Pg 3 Basic Water-jet Theory. (Fluid
expelled above the water-line)
Axial-flow impeller water-jets use an Archimedes screw principle to force water into
a reducing nozzle. The water is “squirted” out of this nozzle above the water-line
enabling high speed propulsion. The process produces a “change in velocity” at the
nozzle resulting in an equal and opposite reaction, sufficient to drive the boat
forward. There are several different impeller and pump designs, but they all require
the pressure downstream of the impeller to be raised as high as possible. As a consequence,
the water velocity ‘directly downstream’ of the impeller is low. It is the reducing
area at the outlet-nozzle still farther downstream that provides the “change in velocity”.
It is not uncommon for the cross-section of a jet outlet-nozzle to reduce in area
by about four or five times relative to the impeller cross-sectional area. The principle
is similar to a doctor’s syringe, the plunger serving the same purpose as the water-jet
impeller. Both require that the fluid is pressurized and “forced” through a small
opening, causing the liquid to accelerate. It is the change in velocity at the outlet
(Newton’s equal and opposite forces law) that drives the boat along. The great advantage
of the water-jet compared to propeller systems, is that the impellers are fully enclosed
and protected, thus allowing the craft to enter extremely shallow waterways with
no fear of impeller damage.
Essentially the water-jet impeller is operating as an Archimedes screw, entraining
or partitioning water between its blades in order to generate high pressure (Pressure-head)
downstream from itself. This is the opposite principle to a propeller which requires
slippage and a drop in pressure immediately downstream from the blades. Slippage
in a water-jet impeller is undesirable as essentially it reduces an impellers ability
to develop high pressure-head. Unfortunately for water-jets, the underpinning principles
are their basic weakness. To have an effective rotating impeller, sufficiently sealed
to produce pressure in the nozzle, they require tight tolerances, fine-pitched, overlapped
impeller blades, which work on a relatively small mass of water per revolution. It’s
the relatively small mass of water being processed during each revolution of the
impeller that precludes them from being true competitors with the propeller. In
order that a high-speed propulsor produce efficient thrust at low and mid speeds,
the mass component passing through the device during each impeller revolution must
be as high as possible, while the wash velocity should be minimised. The work to
establish these tenets was carried out by Rankin and Froude who developed the foundation
principles of resistance and efficient propulsion. Because thrust is derived by
multiplying mass flow rate by its change in velocity, equivalent thrust can be achieved
by accelerating either high mass to relatively low velocity (propeller) or conversely,
accelerate low mass to a high change in velocity (water-jet). The two systems, propellers
and water-jets, are in many ways polar-opposites.

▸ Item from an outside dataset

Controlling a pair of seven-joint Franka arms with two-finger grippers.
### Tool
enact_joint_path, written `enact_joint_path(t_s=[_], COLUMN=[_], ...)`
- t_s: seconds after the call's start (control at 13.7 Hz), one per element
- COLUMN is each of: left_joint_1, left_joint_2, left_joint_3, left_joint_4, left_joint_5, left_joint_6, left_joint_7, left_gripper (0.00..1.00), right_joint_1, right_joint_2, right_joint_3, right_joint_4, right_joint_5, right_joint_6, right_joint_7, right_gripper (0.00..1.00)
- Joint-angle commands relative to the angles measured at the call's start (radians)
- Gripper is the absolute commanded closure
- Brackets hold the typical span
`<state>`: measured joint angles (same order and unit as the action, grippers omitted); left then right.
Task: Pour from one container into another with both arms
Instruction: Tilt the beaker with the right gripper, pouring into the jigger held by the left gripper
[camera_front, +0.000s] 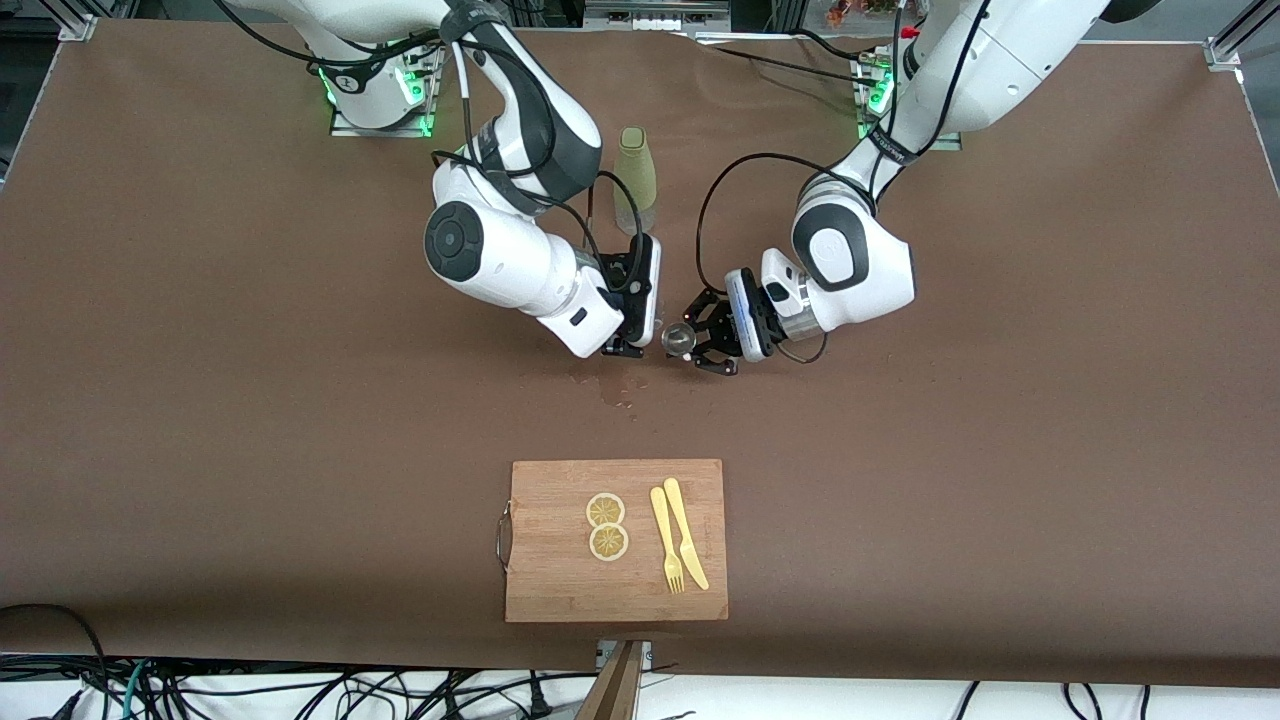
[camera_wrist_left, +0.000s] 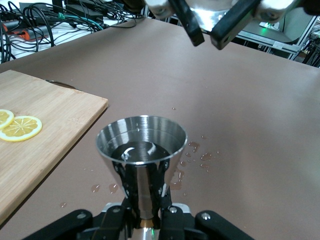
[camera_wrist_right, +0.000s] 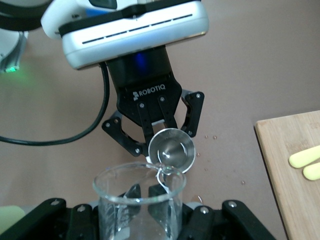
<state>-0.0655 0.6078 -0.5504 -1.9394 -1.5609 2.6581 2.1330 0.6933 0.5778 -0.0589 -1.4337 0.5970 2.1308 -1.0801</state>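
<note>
Front view: right gripper and left gripper almost touching, over spilled droplets on the table, cutting board nearer the camera. Left wrist view: fingers clamped on a steel jigger, mouth up, liquid inside. Right wrist view: clamped on a glass beaker, spout just over the jigger's rim; risks overshooting, splashing more onto the table.

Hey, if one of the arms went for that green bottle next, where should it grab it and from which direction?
Likely the straight lower body of the green bottle, approached level from the front-camera side. It stands upright, narrowing toward the cap, so the wider section offers parallel walls. The right gripper, shut on a glass beaker, stands in that path.
</note>
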Motion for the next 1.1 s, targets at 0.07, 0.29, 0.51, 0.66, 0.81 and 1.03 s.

Fundamentally, the pressure requirement for all high speed water jets dictates a
need for fine pitched impellers, leading to a lower water mass component being processed
per impeller revolution. This makes them unsuitable as efficient low and mid speed
propulsors, where high speed is also a requirement. Propellers on the other hand,
can process a greater mass flow per revolution and can therefore effectively produce
efficient thrust at low, medium and high speeds from the same device.
In addition, there is a further compounding factor present in all high-speed water-jets
and that’s a structure called a diffuser or stator set. These are essentially water
straightening vanes and are necessary for removing the radial energy imparted to
the water by the rotating impeller. They are placed downstream from the impeller,
in the area of the pump prior to the water exiting the nozzle. Without them, the
water entering the atmosphere would dissipate perpendicular to the desired direction
of flow and little thrust would result. These structures are characterised by a
very large wetted surface area and are the source of a great deal of energy loss
when the water-speed through them is raised. Efforts by some water-jet manufacturers
to increase the mass component simply resulted in slow jets. Increasing the nozzle
cross-sectional area in relation to the cross-section of the impeller, causes higher
water velocity in the part of the jet pump which contains the wetted stator, which
in turn induces high frictional losses. The rate of energy absorption is exponential.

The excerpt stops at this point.